→ Exercise details
Somewhere below, one line contains "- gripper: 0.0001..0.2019" and a later line contains "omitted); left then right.". Output those two lines and everything between them exactly, and nothing else.

→ Material for this exercise
────────

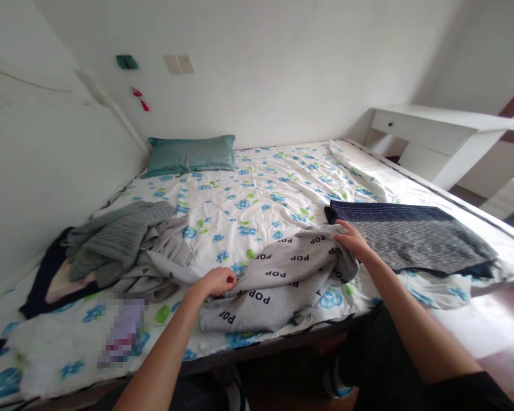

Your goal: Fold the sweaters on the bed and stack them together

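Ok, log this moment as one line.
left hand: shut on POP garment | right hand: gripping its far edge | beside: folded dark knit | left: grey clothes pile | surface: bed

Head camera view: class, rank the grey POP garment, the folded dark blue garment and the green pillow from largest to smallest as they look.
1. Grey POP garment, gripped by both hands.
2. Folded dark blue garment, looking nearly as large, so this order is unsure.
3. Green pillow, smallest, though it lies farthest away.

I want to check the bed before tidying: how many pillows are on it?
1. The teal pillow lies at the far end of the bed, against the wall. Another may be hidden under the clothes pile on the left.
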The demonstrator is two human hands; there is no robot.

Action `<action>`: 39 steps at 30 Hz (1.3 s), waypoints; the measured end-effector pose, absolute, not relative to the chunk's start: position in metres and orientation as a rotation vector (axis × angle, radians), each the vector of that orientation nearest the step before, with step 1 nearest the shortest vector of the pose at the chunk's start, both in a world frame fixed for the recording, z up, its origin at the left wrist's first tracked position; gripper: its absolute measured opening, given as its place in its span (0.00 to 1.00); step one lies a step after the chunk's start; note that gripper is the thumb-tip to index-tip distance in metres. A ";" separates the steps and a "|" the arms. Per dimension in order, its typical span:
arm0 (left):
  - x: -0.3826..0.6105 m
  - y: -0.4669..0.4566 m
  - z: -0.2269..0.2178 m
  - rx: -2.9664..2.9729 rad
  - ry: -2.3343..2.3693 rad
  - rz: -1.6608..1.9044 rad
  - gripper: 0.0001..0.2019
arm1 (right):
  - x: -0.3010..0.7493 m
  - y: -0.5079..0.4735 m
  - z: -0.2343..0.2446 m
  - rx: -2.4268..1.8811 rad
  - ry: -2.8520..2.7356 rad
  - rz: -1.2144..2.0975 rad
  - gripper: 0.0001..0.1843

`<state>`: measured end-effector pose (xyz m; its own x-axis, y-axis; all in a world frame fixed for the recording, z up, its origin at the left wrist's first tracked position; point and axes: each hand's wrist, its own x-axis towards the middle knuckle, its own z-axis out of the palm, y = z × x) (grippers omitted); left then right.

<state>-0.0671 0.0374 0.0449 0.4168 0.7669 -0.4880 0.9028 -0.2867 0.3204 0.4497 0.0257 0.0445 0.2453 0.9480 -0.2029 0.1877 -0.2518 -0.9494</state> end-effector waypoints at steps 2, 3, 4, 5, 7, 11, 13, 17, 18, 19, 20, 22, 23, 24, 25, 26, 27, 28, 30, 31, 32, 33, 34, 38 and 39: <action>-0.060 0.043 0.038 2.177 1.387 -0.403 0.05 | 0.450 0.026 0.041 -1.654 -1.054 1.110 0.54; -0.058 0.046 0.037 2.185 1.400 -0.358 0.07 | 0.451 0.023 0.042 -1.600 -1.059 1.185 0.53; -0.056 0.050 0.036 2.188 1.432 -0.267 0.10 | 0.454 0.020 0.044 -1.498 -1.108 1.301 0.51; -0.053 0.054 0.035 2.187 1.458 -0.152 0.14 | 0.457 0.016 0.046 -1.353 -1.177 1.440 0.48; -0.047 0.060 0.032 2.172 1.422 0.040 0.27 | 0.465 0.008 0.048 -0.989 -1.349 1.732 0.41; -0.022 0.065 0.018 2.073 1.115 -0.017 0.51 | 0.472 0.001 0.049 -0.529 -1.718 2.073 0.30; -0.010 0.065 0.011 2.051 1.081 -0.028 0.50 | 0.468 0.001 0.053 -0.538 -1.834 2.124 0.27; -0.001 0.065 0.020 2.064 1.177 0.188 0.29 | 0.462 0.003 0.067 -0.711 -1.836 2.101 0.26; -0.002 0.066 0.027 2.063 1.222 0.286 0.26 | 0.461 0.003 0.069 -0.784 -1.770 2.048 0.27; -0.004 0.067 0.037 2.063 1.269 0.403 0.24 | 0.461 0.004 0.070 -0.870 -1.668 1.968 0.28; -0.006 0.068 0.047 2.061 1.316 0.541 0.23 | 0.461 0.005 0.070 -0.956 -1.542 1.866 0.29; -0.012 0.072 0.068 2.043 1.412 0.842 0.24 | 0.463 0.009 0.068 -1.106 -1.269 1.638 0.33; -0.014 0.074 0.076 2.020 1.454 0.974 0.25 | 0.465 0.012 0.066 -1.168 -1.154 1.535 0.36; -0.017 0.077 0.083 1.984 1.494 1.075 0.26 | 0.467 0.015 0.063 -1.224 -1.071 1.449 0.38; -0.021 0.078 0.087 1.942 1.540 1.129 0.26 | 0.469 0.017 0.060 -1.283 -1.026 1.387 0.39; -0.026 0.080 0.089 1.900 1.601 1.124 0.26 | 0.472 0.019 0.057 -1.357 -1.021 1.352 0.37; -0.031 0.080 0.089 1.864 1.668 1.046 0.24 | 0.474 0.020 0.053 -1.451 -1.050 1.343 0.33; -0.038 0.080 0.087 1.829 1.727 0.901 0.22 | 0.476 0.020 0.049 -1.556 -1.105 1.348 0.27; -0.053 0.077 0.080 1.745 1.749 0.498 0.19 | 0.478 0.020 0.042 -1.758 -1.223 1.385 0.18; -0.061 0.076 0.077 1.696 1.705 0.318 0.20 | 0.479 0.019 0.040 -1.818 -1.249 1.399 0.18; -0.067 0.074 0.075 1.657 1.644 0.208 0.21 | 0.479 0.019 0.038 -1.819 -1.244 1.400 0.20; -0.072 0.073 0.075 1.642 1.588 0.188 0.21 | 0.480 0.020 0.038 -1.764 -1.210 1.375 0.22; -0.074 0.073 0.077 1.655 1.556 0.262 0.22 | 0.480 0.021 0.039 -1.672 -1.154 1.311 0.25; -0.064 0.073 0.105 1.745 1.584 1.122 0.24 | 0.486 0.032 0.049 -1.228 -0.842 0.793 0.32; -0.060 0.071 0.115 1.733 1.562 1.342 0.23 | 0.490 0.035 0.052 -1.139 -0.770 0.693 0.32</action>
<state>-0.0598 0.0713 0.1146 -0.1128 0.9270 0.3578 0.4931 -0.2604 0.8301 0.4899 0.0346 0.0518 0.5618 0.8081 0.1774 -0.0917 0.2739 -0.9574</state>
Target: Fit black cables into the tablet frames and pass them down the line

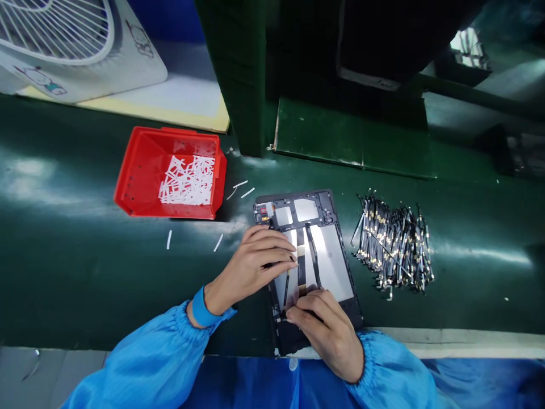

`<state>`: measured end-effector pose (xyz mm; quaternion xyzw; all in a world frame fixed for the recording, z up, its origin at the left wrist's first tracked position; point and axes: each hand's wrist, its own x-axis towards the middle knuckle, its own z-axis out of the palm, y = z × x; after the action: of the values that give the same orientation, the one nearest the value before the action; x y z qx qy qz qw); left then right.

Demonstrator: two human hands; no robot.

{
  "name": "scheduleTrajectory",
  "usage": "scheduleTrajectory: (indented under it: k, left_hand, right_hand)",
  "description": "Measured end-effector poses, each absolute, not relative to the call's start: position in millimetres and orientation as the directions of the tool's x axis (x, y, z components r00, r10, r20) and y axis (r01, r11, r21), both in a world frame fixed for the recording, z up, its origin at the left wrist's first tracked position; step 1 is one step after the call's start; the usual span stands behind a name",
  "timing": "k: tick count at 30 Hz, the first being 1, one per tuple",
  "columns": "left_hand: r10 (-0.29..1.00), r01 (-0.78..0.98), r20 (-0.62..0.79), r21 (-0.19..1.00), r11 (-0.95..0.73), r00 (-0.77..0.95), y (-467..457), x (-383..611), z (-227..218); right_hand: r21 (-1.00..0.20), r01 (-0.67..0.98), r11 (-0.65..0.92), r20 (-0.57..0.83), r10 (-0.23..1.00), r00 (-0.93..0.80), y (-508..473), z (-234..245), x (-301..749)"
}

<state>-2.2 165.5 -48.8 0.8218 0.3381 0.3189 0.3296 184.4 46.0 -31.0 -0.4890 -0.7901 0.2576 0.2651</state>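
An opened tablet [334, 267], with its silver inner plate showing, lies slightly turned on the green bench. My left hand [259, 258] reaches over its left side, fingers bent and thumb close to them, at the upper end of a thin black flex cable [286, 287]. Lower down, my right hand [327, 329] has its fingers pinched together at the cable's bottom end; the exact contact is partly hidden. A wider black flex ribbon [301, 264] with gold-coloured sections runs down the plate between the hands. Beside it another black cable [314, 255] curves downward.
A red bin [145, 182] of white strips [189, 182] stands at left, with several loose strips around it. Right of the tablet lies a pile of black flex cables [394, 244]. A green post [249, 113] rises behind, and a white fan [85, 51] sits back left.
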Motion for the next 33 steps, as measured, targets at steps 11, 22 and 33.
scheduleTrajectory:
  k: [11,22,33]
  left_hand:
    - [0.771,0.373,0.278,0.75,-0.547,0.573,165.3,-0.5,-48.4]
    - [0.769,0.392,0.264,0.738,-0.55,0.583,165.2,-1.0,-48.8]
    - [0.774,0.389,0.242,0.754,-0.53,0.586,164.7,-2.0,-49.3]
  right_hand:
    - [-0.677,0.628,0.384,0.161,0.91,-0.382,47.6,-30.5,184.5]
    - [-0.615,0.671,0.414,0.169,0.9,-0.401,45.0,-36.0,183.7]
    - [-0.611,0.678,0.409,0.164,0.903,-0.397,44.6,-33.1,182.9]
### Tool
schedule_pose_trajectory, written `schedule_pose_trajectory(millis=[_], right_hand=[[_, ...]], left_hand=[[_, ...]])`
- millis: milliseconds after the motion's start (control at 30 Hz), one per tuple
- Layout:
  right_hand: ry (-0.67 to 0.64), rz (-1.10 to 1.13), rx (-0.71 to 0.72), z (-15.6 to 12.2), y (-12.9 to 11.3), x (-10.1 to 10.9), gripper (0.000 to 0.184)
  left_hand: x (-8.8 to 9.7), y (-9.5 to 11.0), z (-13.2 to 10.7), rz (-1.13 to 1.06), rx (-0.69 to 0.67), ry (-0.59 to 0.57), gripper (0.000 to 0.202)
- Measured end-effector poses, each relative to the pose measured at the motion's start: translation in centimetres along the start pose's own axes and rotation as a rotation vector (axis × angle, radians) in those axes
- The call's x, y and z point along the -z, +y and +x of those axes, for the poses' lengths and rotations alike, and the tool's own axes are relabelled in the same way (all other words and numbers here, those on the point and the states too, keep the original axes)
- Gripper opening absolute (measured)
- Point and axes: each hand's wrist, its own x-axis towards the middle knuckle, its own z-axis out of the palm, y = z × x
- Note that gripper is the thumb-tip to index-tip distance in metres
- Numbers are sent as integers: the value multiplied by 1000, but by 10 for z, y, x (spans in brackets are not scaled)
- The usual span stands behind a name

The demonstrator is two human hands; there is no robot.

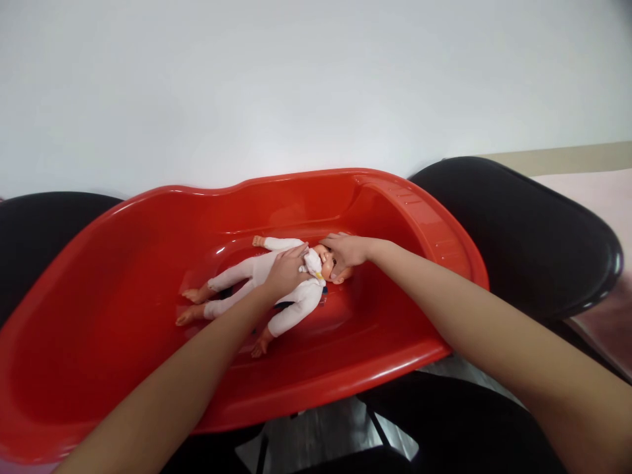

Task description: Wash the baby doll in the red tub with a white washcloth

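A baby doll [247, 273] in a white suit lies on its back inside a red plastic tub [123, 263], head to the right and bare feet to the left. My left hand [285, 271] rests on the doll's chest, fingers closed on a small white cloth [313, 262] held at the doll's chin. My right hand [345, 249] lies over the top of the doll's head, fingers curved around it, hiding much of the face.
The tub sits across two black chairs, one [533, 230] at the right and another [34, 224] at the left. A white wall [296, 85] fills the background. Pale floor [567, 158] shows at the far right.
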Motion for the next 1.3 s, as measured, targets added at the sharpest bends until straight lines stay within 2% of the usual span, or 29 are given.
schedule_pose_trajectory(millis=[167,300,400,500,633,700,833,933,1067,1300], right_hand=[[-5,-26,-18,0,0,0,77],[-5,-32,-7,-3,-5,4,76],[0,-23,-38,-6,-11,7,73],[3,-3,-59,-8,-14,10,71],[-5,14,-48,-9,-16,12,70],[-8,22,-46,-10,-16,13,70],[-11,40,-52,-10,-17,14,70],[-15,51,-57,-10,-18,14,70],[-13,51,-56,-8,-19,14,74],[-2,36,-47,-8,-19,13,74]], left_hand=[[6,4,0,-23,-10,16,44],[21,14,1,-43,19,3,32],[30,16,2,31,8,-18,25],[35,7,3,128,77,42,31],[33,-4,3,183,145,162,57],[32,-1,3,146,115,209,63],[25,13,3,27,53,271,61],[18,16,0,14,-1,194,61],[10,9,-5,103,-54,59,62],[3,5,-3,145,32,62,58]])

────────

→ Task solution
  - gripper: 0.0001..0.2019
arm1 (right):
  - x: -0.3010..0.7493 m
  - y: -0.5079..0.4735 m
  - z: -0.2343..0.2446 m
  - rx: -2.4268..1.8811 rad
  - ry: -2.8520..2.7356 rad
  - rz: -1.2144..2.0975 rad
  - gripper: 0.0001..0.1843

`<state>`: measured end-effector pose (xyz m; its own x-axis, y-axis; all in a world frame fixed for the recording, z up, its origin at the left wrist's first tracked position; point and axes: each hand's wrist, its own x-axis towards the middle knuckle, its own z-axis out of the palm, y = z × x) (grippers omitted); left then right.

The requested output has been produced.